1. How much time was spent making eyewire (the game)
2. Why only like 7 cells total? How does the AI know where to start??
3.What is the application of this game to real science and what are the future steps?  What are connectomes?
4. If I want to go into Neuroscience what should I do? [i'm a 10th grader]
5. Did you get new servers? :P

I’m sure this is explained somewhere, but when I run the eyewire interface on firefox, I don’t see the command list or the opacity control.  Suggestions? (again, sorry if I didn’t missed obvious instructions.  Thanks.

Sebastian,


Kurzweil and others think the brain is organized into enormous numbers ‘pattern recognition’ modules of about 100 neurons each, connected both hierarchically and in parallel.  I think he believes these fundamental units work in the same basic way, but can be ‘trained’ to perform different tasks based upon the input stream (say, visual, audio, etc.) and their position within a larger hierarchy.  Do you agree?  And if this is the case, then could these basic units be recognized from their similar topological properties (connections), right?  So, as the connectome is filled out, even a small section should should enormous numbers of these units.
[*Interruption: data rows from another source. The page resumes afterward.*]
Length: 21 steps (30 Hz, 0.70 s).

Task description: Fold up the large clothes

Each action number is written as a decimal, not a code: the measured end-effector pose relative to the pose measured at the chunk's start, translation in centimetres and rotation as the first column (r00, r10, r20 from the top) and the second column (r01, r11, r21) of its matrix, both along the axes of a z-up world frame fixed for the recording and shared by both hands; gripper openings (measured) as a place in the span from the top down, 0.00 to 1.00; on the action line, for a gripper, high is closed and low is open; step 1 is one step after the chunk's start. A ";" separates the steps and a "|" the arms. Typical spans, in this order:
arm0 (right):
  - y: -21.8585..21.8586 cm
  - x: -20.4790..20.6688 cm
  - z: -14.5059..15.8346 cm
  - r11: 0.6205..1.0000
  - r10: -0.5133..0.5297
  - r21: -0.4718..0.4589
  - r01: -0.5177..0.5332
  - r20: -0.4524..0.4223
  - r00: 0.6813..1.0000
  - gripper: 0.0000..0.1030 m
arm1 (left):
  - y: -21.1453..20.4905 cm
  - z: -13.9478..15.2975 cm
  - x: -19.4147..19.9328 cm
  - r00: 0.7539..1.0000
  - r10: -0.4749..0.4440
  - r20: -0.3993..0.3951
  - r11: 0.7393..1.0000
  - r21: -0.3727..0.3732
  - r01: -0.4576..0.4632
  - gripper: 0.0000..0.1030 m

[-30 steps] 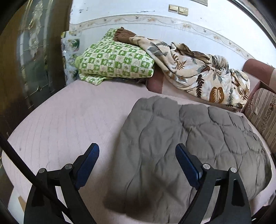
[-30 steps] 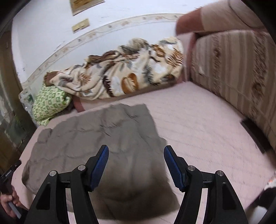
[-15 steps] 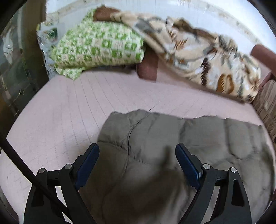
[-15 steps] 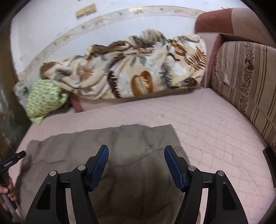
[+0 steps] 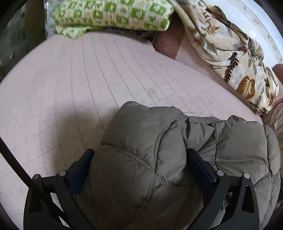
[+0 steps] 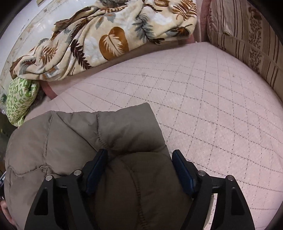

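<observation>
A second ago both claws hung above the coat with daylight between their fingers and the fabric lay flat under them; now I have brought them down, and the coat bulges up between the fingers of each. My left gripper has its jaws spread wide with a puffy quilted section filling the gap, and my right gripper is the same, jaws apart and astride a dark padded fold. Neither has pinched yet, so I read both as open and set for a grasp, not holding. That puts me, I think, at the start of a fold: the two near corners or edge are lined up for the pinch, and nothing has been lifted over. The coat is a grey-brown quilted thing, thick and soft, lying on the pink bed near my side of it, its far edge rumpled and a seam showing at the collar or opening in the left view. It looks bulky enough to spring back, so I would expect to need a deep bite. The leaf blanket and green pillow sit well apart at the back.
</observation>
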State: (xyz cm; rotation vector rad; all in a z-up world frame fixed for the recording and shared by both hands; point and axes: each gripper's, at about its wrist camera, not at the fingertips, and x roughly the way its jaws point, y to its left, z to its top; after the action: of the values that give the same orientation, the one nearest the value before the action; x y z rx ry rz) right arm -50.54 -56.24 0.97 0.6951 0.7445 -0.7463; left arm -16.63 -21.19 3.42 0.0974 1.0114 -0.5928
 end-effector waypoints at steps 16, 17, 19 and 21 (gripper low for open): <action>18.0 -2.7 8.7 0.913 0.294 -0.317 -0.258 0.072 0.953 0.23 | 2.4 6.6 -18.7 0.937 -0.191 0.292 0.976 -0.043 0.212 0.06; 19.1 -2.4 8.7 0.902 0.310 -0.330 -0.277 0.049 0.949 0.23 | 2.3 6.1 -19.5 0.935 -0.200 0.294 0.975 -0.034 0.219 0.06; 21.1 -1.8 8.2 0.882 0.338 -0.350 -0.316 0.002 0.941 0.23 | 1.7 5.0 -20.5 0.929 -0.204 0.308 0.977 0.003 0.214 0.06; 21.8 -1.4 7.4 0.877 0.335 -0.357 -0.321 -0.023 0.942 0.24 | 1.6 4.3 -20.3 0.937 -0.203 0.284 0.977 -0.003 0.212 0.06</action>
State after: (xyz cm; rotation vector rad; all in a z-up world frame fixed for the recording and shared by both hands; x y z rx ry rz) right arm -51.97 -34.45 8.32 0.2408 0.6466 -0.5327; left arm -36.89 -19.56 7.76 0.2554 0.7175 -0.7653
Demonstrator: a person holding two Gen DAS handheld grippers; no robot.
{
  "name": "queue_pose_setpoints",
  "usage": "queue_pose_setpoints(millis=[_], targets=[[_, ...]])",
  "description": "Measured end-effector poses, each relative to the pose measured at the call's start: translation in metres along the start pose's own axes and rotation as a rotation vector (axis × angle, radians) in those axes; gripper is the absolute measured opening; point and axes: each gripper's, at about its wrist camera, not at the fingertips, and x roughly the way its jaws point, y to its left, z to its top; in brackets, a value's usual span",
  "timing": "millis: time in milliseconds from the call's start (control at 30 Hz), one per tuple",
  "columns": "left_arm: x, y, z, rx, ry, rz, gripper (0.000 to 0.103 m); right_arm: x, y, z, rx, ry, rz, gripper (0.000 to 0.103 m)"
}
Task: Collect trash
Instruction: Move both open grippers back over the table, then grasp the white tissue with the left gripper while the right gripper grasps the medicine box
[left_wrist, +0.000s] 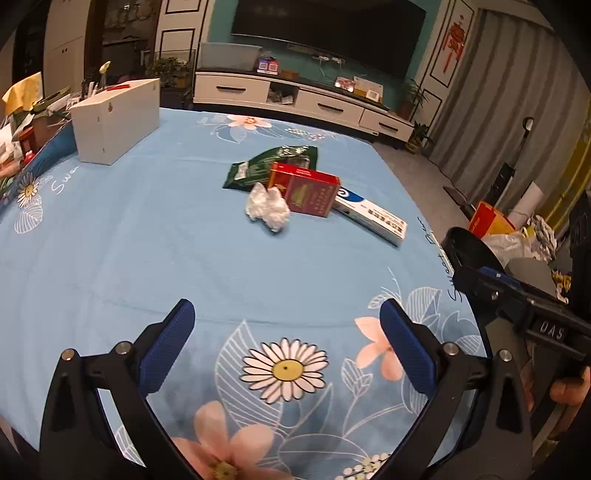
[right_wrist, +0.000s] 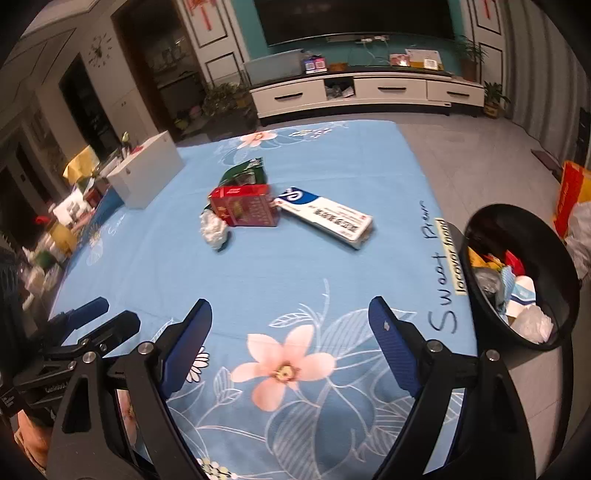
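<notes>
Trash lies in a heap mid-table on the blue flowered cloth (left_wrist: 147, 240): a red box (left_wrist: 308, 190) (right_wrist: 245, 210), a crumpled white tissue (left_wrist: 267, 206) (right_wrist: 214, 227), a green bag (left_wrist: 271, 166) (right_wrist: 243, 171) and a long white-and-blue box (left_wrist: 371, 214) (right_wrist: 327, 216). A black bin (right_wrist: 524, 273) (left_wrist: 469, 251) holding trash stands off the table's right edge. My left gripper (left_wrist: 288, 325) hangs open over the near cloth, nothing between its blue pads. My right gripper (right_wrist: 290, 325) is open and empty too, left of the bin and well short of the heap.
A white box (left_wrist: 116, 118) (right_wrist: 147, 171) stands at the table's far left, with clutter (left_wrist: 26, 122) beyond it. A TV cabinet (right_wrist: 365, 92) runs along the back wall. Bags and a red-yellow box (left_wrist: 491, 221) sit on the floor at right.
</notes>
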Motion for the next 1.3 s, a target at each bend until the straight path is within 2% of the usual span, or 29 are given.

Is that to be expected?  Thanks.

It seems that various researchers are identifying or hypothesizing the basic low level processing units in the brain, made up of some number of neurons together with their connection maps and the larger hierarchies within which they are embedded.  Various people have proposed various theoretical algorithms as models for how these units function.  Jeff Hawkins, at Numenta, likes sparse distributed representations.  Others have proposed ‘liquid state machines’, etc, etc.  Do you think it will be possible, as sufficient areas of the connectome are mapped, to recognize the type of algorithm that is being represented in the small units and thus distinguish between different proposed mechanism?  I would think that the first actual identification of a neural/connectome correlate of a theoretical processing algorithm would be an incredible milestone for the field. Or, do you think that ‘algorithms’ used by the brain in its processing units are nothing like any of the proposed mathematical algorithms?

Does your system decide the level of difficulty of work to allocate to a given player based on their past performance?  So, the system continually moves players to higher or lower levels of difficulty based on demonstrated competence?